**Work to complete**.
Below are lines of records; copy exactly those from the one containing "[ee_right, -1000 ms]" through the one containing "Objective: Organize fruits", leaving the pictures behind.

**Material provided**.
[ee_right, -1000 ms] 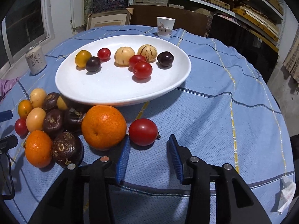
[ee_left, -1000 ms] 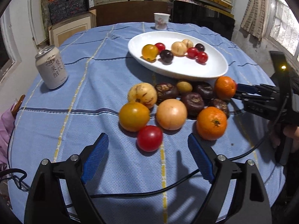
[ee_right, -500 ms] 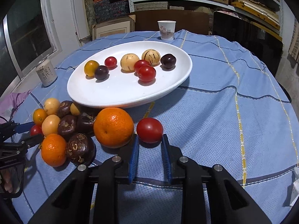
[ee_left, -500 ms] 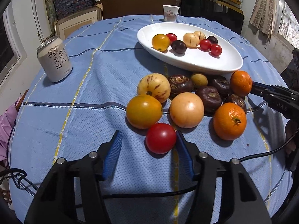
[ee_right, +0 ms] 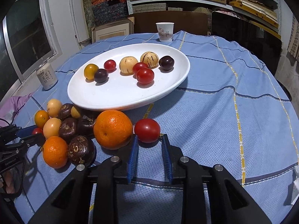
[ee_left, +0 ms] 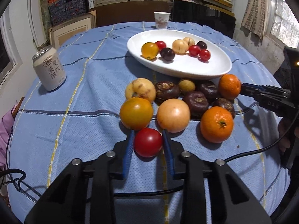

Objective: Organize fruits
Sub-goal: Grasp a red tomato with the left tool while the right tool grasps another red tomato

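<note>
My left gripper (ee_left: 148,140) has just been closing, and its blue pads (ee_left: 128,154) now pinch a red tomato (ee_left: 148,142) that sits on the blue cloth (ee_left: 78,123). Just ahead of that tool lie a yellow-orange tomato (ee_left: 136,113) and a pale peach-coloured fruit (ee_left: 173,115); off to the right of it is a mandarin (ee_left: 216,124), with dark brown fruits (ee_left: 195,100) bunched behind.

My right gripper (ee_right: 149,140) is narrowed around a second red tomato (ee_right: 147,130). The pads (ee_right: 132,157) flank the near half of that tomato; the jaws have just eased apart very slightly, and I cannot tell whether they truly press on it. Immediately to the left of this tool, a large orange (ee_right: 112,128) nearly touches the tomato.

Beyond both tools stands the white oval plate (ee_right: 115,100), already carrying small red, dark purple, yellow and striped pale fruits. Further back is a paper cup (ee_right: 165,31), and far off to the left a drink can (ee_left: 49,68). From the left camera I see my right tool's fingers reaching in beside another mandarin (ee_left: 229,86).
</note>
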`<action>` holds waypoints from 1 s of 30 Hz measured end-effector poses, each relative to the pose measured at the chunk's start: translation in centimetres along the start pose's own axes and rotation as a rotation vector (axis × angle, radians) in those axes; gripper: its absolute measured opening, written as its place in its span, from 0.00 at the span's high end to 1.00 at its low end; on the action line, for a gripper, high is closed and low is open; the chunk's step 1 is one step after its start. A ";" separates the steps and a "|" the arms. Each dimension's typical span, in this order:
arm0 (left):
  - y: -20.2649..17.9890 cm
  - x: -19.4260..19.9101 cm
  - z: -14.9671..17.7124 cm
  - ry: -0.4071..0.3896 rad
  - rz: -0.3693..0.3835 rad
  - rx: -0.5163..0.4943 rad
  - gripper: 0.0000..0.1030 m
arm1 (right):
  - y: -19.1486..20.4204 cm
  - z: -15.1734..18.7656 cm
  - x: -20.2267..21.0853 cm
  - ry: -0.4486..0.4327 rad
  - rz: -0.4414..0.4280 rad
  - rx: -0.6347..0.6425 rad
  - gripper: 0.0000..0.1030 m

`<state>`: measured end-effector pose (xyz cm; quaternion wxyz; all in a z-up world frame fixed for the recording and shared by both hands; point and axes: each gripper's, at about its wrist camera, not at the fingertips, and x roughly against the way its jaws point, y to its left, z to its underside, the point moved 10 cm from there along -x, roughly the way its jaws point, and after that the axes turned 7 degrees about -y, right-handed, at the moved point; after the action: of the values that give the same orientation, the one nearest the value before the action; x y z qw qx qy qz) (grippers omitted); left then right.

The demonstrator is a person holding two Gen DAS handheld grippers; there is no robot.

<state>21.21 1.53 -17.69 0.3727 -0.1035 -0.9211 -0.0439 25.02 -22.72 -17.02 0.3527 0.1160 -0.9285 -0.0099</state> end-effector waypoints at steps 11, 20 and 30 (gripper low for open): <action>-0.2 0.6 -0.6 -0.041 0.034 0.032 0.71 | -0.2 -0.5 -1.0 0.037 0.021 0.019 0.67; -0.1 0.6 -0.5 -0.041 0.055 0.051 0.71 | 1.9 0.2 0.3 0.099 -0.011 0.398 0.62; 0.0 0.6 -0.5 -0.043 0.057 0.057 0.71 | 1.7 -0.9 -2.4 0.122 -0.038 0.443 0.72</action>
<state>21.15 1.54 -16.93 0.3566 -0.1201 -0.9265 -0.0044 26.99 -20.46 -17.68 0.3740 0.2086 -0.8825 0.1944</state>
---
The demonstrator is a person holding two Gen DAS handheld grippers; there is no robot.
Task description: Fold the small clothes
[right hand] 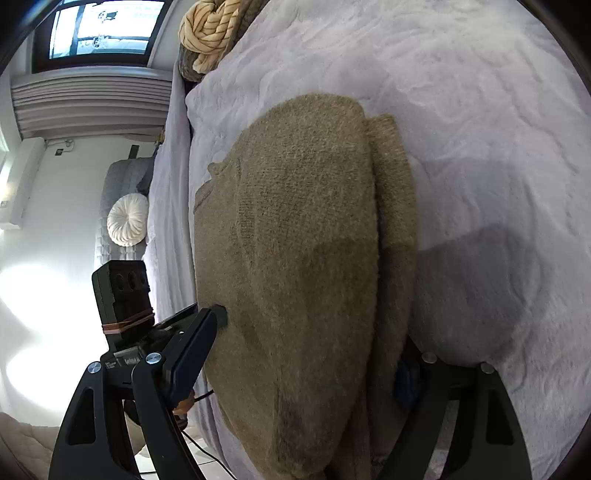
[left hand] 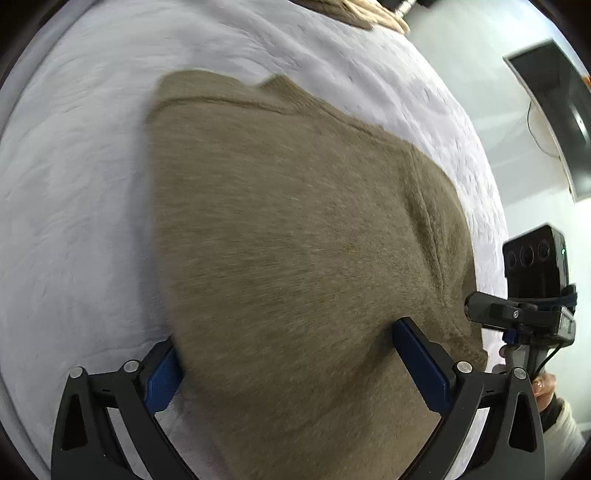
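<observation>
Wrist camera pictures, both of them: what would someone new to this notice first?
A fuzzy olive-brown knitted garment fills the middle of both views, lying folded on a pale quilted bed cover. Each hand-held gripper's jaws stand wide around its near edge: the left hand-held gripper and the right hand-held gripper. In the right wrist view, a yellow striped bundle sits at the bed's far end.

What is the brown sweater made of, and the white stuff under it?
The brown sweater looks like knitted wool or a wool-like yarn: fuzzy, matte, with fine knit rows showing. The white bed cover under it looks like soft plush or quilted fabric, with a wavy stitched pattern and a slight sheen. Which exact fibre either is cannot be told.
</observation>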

**Exercise solution**.
[ee_right, -1000 ms] 
[ee_left, -1000 ms] 
[ee_right, -500 ms] 
[ee_left, -500 ms] 
[ee_right, +0 ms] 
[ee_left, +0 ms] 

Objective: Organize fruits

What the exercise required is now done.